Write the listing below out again exactly, dropping the images.

Segment Start: SOURCE DATA

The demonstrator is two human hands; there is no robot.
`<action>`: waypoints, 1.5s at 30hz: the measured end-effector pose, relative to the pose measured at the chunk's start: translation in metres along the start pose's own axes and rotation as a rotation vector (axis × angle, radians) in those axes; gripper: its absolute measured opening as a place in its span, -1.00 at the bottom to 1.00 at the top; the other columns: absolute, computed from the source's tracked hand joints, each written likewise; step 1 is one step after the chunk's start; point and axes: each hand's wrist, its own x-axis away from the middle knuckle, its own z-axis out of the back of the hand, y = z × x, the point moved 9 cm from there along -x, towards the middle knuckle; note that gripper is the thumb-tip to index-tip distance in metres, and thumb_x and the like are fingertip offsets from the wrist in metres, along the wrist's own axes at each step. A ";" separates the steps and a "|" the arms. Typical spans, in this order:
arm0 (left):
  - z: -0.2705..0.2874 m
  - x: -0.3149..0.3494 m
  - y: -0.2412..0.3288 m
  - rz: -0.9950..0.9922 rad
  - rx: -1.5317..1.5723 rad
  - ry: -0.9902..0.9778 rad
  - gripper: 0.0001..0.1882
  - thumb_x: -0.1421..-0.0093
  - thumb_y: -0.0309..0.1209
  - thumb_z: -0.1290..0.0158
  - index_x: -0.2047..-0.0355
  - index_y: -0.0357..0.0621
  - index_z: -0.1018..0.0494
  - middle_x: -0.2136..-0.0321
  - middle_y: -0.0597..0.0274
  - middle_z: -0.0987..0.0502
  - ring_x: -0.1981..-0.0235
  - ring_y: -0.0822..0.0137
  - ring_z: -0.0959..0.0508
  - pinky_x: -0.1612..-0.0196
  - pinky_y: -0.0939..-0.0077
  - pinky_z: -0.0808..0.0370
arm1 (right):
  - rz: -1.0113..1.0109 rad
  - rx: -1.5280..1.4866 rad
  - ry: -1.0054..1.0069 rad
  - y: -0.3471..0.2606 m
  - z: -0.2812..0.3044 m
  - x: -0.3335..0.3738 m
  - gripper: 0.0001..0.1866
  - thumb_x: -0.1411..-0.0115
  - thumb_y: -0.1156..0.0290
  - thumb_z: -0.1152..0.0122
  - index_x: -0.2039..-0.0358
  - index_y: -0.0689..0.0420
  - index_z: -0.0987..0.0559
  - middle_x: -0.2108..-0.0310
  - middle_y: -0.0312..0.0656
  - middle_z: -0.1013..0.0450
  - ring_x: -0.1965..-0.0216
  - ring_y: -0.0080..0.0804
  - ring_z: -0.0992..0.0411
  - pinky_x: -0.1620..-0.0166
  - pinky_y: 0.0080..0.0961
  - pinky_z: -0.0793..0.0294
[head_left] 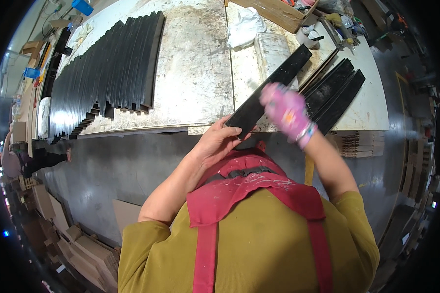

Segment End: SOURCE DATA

# ANSWER BELOW:
The demonstrator is two human hands; there is no robot.
`<action>`: waypoints, 1.5s at 30hz: the measured end-effector pose, relative to the pose measured at the chunk's start: translation in metres along the start pose's own axes and rotation as a rotation vector (axis × angle, radians) in those axes; gripper: its absolute measured opening as a place in its span, -1.00 at the bottom to 1.00 at the top; the other columns: absolute, computed from the source's tracked hand joints, each written likewise; step 1 is one step after the chunk's start; point and axes: each hand's wrist, its own x-axis away from the middle knuckle, its own z-axis out of the back of the hand, y = z × x, the point moved 9 cm from there along -x, towards the middle knuckle; note that gripper is the thumb-tip to index-tip distance in metres, and thumb_x and the like are fingertip offsets from the wrist in metres, along the wrist's own axes at each step. A ";" separates the steps and a "|" the arms. Typical spans, in this order:
arm0 (left):
  - z: -0.2705..0.2874 m
  - x: -0.3149..0.3494 m
  - y: -0.2412..0.3288 m
  - rz: -0.9950..0.9922 rad
  - rx: -1.5317..1.5723 rad
  - ry: -0.9902..0.9778 rad
  - gripper: 0.0001..0.1882
  - thumb_x: -0.1421..-0.0093
  - thumb_y: -0.0309..0.1209
  - thumb_z: -0.1290..0.0158
  - index_x: -0.2047..-0.0355
  - index_y: -0.0357..0.0621
  - index_z: -0.1018..0.0494
  - middle_x: -0.2136..-0.0321
  - middle_y: -0.0597..0.0274
  - middle_z: -0.0987..0.0502
  - ring_x: -0.1981..-0.0235
  - ring_y: -0.0822..0.0137
  - ring_z: -0.0959..0.0508
  - pinky_x: -0.1612..-0.0196
  - pinky_y: -0.0939..-0.0077
  - pinky_z: -0.0808..0.0370
arm1 (right):
  - rz: -1.0113..1.0109 rad
  - rx: -1.5280..1.4866 rad
  - ry: -1.0054..1.0069 rad
  - y: -0.3471..0.2606 m
  - z: -0.2812..0.3044 m
  - x: -0.3335..0.3738 m
  - gripper: 0.0001..0.1866
  - thumb_x: -0.1411..-0.0115
  - thumb_y: -0.1156..0.0290
  - thumb_z: -0.1152..0.0122
  - index_x: -0.2039..-0.0358
  - index_y: -0.0689..0.0420
  - index_z: -0.0987..0.0559
  - middle_x: -0.2108..-0.0310
  - middle_y: -0.0312..0.0656
  - middle_z: -0.1013..0.0450
  - ring_x: -0.1965..-0.0216
  - ring_y: -0.0080..0.0804
  - ring_z: -0.0992..0.0411
  - pinky_x: -0.1620..-0.0166
  - pinky_y: 0.0080..0.0961
  - pinky_z: -0.0793..0.0294
[head_left] 

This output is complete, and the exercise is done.